Chloe frowned. From what Mrs. Porter had told her, the orphanage physician would not visit Emily again until next week.

The man lowered the stethoscope and turned to Chloe. Blue eyes beneath bushy eyebrows and a slightly protruding brow met her gaze. Chloe was surprised to recognize Dr. Graves, the physician who had been at the duke’s residence.

“Dr. Graves?” Chloe said as she approached the bed.

He lowered his stethoscope. “Ah, yes. You’re the young lady I met at the Duke of Cameron’s home. Miss Somerton, is it?”

Chloe nodded then glanced at the bed to see Emily’s beaming face. “Miss Chloe! Have you come to read to me today?”

“Yes, sweetheart. Please pardon us, Emily, as I’d like a word with the doctor.”

Dr. Graves closed his bag and followed her into the hall outside the room.

“Are you the new orphanage physician, sir?” Chloe asked.

“No, miss. I was sent to treat Miss Emily and offer a second opinion on her condition.”

Chloe didn’t think the orphanage could afford the services of another doctor, and neither Mrs. Porter nor Mr. Whitleson had mentioned they would hire another physician. Was Dr. Graves providing charitable services for free? Or was Michael somehow involved? She regarded the doctor with somber curiosity as the question intrigued her.

“Are you a friend or distant family of the child?” he asked her.

Chloe nodded. “A close friend. I have grown quite attached to young Emily. What can you tell me about her condition?”

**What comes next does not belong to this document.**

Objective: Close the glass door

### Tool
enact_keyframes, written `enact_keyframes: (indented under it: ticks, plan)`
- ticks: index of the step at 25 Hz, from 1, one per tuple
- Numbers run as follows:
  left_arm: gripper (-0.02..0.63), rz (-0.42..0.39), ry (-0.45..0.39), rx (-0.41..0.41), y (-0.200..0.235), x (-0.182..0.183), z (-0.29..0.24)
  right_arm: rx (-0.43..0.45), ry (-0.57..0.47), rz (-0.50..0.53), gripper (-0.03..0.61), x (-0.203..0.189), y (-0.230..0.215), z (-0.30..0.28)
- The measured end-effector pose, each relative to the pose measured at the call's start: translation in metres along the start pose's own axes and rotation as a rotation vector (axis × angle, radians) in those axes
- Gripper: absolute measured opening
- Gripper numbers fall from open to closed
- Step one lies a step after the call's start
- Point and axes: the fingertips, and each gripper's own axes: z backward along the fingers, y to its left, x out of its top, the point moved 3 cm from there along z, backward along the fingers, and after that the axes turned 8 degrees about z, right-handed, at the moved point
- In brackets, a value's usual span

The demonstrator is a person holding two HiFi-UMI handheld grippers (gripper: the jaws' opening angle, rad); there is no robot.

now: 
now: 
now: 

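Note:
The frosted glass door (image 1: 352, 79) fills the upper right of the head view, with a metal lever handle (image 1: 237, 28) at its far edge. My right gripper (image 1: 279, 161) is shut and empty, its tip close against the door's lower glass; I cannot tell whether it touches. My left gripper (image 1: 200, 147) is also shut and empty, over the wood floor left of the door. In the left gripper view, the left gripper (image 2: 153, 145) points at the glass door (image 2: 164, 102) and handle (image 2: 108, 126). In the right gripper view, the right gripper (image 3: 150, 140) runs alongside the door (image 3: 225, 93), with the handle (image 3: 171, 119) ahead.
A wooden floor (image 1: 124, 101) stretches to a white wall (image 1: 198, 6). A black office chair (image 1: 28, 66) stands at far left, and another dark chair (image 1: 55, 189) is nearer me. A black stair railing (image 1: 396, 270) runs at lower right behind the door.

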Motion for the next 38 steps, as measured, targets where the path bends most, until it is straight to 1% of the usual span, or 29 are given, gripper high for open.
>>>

“Today was my first visit with her and, although it is too soon for a complete diagnosis, I believe the tonic the orphanage doctor has been treating her with is contributing to her decline. I recommend they cease the tonic and give her my medicine instead. She also needs to get outside. Being cooped up inside this old building is not conducive to anyone’s good health, let alone a sickly child. I understand physical activity causes her shortness of breath, but I do believe fresh air will do her lungs wonders.”